Todo lo cual explica la característica tensión de las épocas de transición -incluida la nuestra-. Apliquemos una idea mal comprendido del generalmente mal comprendido McLuhan: cada vez que una innovación técnica altera sustancialmente el medio ambiente nace una tendencia a revalorizar un medio ambiente anterior. Cuando Gütenberg destruye la Edad Media inventando la imprenta, reaparece la antigüedad grecorromana; cuando la electricidad ha destruido el siglo XIX, reaparece el mito romántico de la vida arcaica. El propio McLuhan escribió que el mito es el lenguaje que utiliza el hombre primitivo, al verse desbordado por los datos. En este contexto, hoy tendemos a ser hombres neoprimitivos. Hasta hace poco confiábamos en las seguridades de la ciencia; pero cuando la misma ciencia se ha descubierto limitada y paradójica, el hueco reaparece. La atmósfera se ha vuelto «mítica» con la peculiaridad de que esta vez el mito viene acompañado por una lucidez sin precedentes Lo que sucede es que la lucidez se enmascara, a menudo, con un vuelta ingenua al pasado. Así hoy, cuando surge un nuevo paradigma, cuando irrumpe en el escenario cultural la revolución de la informática, de la microelectrónica, de la biología, de la ecología generalizada, de la bioantropología, etcétera, surge también la tendencia a un cierto irracionalismo de tono más literario que científico.
Lo que hay que captar, sin embargo, es la ambivalencia de estos movimientos.
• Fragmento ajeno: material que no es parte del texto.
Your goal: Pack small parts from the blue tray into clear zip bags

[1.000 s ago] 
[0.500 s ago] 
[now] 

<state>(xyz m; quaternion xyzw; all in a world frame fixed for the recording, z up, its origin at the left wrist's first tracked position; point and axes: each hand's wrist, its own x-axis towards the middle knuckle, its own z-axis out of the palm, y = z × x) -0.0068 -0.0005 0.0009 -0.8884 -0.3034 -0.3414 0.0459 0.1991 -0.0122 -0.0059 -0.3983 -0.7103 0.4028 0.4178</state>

En ninguna parte está demostrado que la lucidez y la sofisticación aboquen al nihilismo o a la impotencia. Hay que ser, al mismo tiempo, sutiles y enérgicos, ligeros y originarios. Estoy de acuerdo en que es preciso recuperar la gran tradición subterránea reprimida por el código oficial. Pero no por ello hay que ponerse de espaldas a la complejidad y a la altura de los tiempos. Hay que recuperar la zona oscura, el misticismo, lo transhistórico, el hermetismo, el ocultismo. Pero al mismo tiempo hay que prolongar el glorioso rito de la ciencia y del lenguaje formal. Hay que ser a la vez primitivos y sofisticados. Esta es la respuesta, me parece, al gran reto de la época. Recuperar la energía y sofisticar el lenguaje. Al fin y al cabo lo que llamamos realidad es el resultado del lenguaje.